PROBLEM DESCRIPTION = In the listing below, find the line with "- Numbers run", then repeat exactly every line from the top through that one.
§ §
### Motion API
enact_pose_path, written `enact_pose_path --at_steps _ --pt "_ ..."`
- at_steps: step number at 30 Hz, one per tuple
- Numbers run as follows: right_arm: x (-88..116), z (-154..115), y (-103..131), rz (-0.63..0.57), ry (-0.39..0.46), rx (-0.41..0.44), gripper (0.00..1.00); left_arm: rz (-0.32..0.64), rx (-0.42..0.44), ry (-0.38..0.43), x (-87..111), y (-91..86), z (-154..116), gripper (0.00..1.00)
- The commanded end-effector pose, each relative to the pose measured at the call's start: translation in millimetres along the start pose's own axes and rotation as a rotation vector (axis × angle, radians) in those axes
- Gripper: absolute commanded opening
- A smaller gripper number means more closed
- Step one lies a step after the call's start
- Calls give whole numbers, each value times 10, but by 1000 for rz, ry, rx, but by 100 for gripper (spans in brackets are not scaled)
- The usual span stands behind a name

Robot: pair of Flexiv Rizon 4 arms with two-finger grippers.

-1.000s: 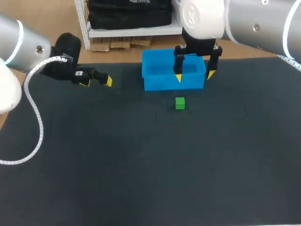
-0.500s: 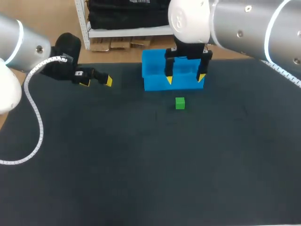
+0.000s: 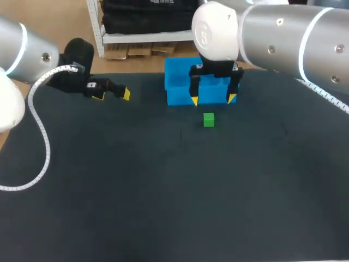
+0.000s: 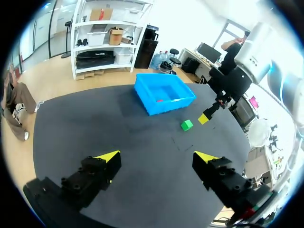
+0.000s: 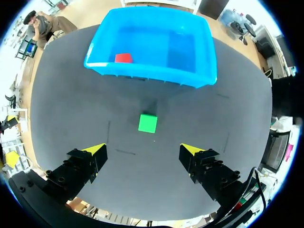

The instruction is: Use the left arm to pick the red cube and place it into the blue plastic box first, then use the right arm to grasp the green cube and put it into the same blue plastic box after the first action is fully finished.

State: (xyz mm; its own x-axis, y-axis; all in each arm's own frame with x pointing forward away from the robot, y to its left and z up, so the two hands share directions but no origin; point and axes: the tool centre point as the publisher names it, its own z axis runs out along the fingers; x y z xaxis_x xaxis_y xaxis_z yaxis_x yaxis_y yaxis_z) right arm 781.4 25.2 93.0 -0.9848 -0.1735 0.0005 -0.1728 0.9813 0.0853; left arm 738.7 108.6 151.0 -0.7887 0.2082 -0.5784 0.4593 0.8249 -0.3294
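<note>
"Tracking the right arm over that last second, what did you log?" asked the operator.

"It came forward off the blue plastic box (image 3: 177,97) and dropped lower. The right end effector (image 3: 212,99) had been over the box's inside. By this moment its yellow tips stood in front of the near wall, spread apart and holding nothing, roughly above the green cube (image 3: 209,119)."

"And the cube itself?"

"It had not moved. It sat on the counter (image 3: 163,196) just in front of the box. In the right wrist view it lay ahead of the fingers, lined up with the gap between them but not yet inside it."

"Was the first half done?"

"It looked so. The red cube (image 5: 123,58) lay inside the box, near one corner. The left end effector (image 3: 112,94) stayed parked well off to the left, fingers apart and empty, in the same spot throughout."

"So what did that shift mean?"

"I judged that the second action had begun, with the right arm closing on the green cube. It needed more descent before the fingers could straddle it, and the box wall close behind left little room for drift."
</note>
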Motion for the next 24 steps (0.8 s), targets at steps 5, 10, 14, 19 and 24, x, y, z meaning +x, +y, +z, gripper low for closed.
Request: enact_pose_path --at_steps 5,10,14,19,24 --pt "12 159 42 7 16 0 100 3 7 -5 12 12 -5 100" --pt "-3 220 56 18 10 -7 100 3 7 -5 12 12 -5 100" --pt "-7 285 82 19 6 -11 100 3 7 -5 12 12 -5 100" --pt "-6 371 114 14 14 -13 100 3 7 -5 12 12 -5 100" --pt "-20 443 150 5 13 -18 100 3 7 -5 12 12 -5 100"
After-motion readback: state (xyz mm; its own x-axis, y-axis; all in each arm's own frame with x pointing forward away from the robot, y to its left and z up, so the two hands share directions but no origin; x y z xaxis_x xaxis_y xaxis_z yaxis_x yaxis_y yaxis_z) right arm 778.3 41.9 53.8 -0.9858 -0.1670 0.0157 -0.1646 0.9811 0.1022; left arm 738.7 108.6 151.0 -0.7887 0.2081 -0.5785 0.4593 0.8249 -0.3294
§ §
TASK ANSWER =
### Motion API
enact_pose_path, written `enact_pose_path --at_steps _ --pt "_ ..."`
- at_steps: step number at 30 Hz, one per tuple
- Numbers run as follows: right_arm: x (-88..116), z (-154..115), y (-103..131), rz (-0.63..0.57), ry (-0.39..0.46), rx (-0.41..0.44), gripper (0.00..1.00); left_arm: rz (-0.32..0.64), rx (-0.42..0.44), ry (-0.38..0.43), x (-87..111), y (-91..86), z (-154..116), gripper (0.00..1.00)

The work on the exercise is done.